#### Exercise requirements
The material below holds the lines to copy: from the one with "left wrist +" up to and including the one with "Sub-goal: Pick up". Copy them exactly and skip the pictures.

------------------------------------------------------------------------

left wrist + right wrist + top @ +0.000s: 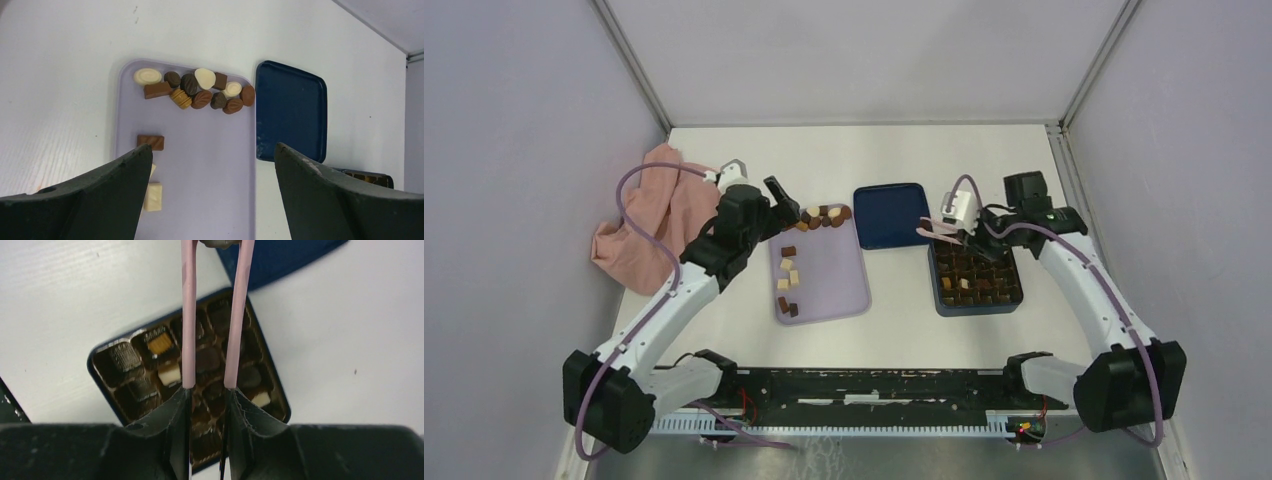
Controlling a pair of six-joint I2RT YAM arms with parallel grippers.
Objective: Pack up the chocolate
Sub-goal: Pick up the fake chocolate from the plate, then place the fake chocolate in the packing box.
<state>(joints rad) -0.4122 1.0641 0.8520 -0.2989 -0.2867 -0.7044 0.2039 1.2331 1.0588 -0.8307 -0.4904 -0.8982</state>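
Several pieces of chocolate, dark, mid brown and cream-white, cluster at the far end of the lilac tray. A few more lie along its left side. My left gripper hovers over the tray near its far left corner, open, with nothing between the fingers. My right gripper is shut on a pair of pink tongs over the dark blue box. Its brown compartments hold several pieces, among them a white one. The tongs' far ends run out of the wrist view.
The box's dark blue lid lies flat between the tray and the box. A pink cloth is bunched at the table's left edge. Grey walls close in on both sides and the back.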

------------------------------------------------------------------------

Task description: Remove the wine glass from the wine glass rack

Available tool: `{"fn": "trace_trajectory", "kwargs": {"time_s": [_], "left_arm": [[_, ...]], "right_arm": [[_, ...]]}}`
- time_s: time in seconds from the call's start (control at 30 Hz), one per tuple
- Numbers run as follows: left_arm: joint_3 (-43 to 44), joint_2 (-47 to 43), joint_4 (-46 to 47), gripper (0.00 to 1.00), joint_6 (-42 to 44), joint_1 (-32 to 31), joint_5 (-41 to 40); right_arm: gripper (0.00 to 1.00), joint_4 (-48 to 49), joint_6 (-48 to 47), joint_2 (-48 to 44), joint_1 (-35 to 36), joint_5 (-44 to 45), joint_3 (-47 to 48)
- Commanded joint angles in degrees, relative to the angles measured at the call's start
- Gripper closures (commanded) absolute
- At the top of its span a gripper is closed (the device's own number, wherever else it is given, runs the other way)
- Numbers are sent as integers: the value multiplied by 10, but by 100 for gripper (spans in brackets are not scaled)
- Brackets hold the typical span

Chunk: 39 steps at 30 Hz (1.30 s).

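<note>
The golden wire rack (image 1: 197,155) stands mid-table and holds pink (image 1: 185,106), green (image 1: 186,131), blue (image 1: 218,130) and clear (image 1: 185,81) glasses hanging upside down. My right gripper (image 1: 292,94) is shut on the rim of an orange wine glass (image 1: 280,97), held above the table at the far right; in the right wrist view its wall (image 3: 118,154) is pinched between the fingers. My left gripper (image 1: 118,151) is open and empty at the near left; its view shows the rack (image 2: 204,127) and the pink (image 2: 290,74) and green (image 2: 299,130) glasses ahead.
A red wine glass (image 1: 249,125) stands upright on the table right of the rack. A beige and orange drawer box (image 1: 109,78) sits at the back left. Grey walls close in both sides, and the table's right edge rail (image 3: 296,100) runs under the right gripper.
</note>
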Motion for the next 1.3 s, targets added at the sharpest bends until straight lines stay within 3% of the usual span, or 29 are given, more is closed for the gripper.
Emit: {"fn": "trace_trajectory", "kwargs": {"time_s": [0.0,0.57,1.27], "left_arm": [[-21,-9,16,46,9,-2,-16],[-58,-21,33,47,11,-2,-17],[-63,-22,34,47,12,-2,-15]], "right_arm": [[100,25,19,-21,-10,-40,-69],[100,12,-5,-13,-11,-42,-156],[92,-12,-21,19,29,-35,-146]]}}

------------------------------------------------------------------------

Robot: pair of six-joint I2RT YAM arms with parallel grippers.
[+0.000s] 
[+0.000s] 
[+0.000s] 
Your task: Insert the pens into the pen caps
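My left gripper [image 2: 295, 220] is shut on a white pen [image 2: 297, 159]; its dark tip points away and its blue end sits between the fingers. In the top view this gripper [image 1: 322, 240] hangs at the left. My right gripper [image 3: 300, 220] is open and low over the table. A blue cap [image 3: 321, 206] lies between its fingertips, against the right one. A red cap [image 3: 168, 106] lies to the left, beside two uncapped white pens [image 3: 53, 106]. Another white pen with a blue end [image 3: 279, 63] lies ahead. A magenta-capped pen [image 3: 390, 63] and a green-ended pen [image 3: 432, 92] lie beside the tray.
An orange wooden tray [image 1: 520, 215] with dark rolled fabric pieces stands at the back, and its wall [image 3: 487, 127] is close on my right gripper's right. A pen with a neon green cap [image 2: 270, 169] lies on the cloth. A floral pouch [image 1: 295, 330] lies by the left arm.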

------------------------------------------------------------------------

#### Exercise answer
left wrist + right wrist + top @ +0.000s: 
Controlling a pair of six-joint I2RT YAM arms with parallel grippers.
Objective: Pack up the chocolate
Sub-goal: Pick up the fake chocolate from the plate, then place the fake chocolate in the packing box.

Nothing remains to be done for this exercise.